• _To do_: Skip any image you find and restate the rest of the data word for word.

= Beginning of Section =

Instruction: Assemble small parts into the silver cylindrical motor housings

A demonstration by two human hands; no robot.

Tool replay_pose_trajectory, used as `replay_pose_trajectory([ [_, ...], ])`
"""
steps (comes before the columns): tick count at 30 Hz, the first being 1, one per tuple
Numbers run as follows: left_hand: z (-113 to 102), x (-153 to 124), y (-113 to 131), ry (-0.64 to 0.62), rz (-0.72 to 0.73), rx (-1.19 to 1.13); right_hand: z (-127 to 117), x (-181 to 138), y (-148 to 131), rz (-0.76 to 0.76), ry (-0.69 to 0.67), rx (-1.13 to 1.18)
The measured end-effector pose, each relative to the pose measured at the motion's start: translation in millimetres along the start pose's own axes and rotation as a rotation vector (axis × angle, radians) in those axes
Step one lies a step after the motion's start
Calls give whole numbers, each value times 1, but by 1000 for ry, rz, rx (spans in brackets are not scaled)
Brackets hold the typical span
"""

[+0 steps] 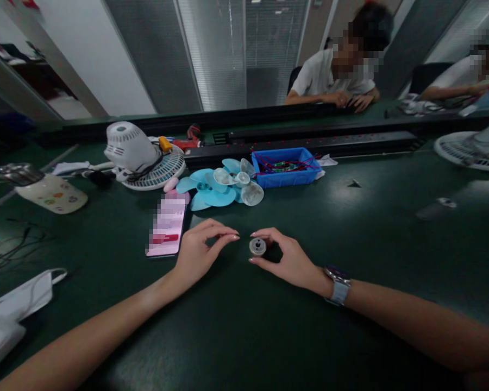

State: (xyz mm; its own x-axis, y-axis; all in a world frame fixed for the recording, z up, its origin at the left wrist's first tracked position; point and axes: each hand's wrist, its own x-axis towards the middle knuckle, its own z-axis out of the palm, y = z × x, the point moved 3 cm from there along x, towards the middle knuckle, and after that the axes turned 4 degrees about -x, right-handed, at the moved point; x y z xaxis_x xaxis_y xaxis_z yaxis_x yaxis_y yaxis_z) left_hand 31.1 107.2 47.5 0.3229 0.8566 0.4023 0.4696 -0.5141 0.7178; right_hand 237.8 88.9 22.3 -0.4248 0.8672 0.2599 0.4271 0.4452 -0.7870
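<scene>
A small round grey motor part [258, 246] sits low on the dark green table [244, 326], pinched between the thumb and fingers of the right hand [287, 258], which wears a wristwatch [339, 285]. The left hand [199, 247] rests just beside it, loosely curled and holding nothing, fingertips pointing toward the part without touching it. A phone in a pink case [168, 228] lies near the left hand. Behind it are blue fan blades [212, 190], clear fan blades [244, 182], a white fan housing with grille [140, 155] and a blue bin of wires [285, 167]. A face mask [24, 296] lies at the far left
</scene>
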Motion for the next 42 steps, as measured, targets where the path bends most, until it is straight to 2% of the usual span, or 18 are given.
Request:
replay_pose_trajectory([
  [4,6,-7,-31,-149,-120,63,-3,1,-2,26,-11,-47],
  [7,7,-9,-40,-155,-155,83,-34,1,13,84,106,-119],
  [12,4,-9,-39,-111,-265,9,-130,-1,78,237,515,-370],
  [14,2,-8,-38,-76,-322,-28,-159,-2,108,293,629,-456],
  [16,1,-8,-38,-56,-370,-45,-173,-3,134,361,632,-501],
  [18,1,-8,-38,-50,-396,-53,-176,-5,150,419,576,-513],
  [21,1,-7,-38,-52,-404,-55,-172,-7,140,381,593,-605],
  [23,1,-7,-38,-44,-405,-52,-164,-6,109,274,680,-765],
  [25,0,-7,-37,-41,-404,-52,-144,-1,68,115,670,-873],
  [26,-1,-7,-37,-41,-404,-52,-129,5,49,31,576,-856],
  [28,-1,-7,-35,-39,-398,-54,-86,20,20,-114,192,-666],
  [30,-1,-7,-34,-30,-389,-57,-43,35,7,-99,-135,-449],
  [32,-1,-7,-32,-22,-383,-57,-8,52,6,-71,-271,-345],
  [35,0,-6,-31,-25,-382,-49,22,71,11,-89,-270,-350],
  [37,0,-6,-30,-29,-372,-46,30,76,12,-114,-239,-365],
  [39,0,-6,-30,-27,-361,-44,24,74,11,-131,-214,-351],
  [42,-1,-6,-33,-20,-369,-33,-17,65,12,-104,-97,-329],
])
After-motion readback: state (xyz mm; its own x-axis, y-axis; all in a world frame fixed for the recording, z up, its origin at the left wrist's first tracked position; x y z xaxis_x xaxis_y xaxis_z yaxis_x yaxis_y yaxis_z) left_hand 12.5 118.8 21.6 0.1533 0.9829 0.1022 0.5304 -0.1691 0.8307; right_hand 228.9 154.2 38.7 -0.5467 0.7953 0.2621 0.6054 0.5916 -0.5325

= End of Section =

• _Solution to this task_:
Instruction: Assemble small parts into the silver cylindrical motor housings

A demonstration by two human hands; no robot.

Tool replay_pose_trajectory, used as `replay_pose_trajectory([ [_, ...], ])`
"""
steps (comes before the columns): tick count at 30 Hz, the first being 1, one per tuple
Numbers run as follows: left_hand: z (-113 to 102), x (-153 to 124), y (-113 to 131), ry (-0.64 to 0.62), rz (-0.72 to 0.73), rx (-1.19 to 1.13); right_hand: z (-127 to 117), x (-181 to 138), y (-148 to 131), rz (-0.76 to 0.76), ry (-0.69 to 0.67), rx (-1.13 to 1.18)
The measured end-effector pose, each relative to the pose measured at the motion's start: translation in millimetres along the start pose's own axes and rotation as a rotation vector (axis × angle, radians) in those axes
Step one lies a step after the motion's start
Calls give whole numbers, each value times 1, but by 1000 for ry, rz, rx (spans in brackets are not scaled)
Brackets hold the typical span
"""

[+0 steps] 

State: (xyz mm; its own x-axis, y-axis; all in a world frame fixed for the recording, z up, its origin at the left wrist's first tracked position; point and axes: each hand's wrist, its own x-axis towards the middle knuckle, its own z-axis out of the palm, y = z × x, the point moved 3 cm from there along x, towards the middle knuckle, and after that the axes turned 4 degrees about -x, right-handed, at the moved point; x y z xaxis_x xaxis_y xaxis_z yaxis_x yaxis_y yaxis_z) left_hand 31.1 107.2 47.5 0.3229 0.8566 0.4023 0.4696 -0.5141 0.7178; right_hand 237.8 88.9 22.3 -0.4248 0.8672 0.2599 0.4271 0.4452 -0.7870
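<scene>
A small round grey motor part [258, 246] sits low on the dark green table [244, 326], pinched between the thumb and fingers of the right hand [287, 258], which wears a wristwatch [339, 285]. The left hand [199, 247] rests just beside it, loosely curled and holding nothing, fingertips pointing toward the part without touching it. A phone in a pink case [168, 228] lies near the left hand. Behind it are blue fan blades [212, 190], clear fan blades [244, 182], a white fan housing with grille [140, 155] and a blue bin of wires [285, 167]. A face mask [24, 296] lies at the far left
</scene>
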Motion for the next 42 steps, as measured, targets where the path bends most, until it is straight to 2% of the usual span, or 18 are given.
Request:
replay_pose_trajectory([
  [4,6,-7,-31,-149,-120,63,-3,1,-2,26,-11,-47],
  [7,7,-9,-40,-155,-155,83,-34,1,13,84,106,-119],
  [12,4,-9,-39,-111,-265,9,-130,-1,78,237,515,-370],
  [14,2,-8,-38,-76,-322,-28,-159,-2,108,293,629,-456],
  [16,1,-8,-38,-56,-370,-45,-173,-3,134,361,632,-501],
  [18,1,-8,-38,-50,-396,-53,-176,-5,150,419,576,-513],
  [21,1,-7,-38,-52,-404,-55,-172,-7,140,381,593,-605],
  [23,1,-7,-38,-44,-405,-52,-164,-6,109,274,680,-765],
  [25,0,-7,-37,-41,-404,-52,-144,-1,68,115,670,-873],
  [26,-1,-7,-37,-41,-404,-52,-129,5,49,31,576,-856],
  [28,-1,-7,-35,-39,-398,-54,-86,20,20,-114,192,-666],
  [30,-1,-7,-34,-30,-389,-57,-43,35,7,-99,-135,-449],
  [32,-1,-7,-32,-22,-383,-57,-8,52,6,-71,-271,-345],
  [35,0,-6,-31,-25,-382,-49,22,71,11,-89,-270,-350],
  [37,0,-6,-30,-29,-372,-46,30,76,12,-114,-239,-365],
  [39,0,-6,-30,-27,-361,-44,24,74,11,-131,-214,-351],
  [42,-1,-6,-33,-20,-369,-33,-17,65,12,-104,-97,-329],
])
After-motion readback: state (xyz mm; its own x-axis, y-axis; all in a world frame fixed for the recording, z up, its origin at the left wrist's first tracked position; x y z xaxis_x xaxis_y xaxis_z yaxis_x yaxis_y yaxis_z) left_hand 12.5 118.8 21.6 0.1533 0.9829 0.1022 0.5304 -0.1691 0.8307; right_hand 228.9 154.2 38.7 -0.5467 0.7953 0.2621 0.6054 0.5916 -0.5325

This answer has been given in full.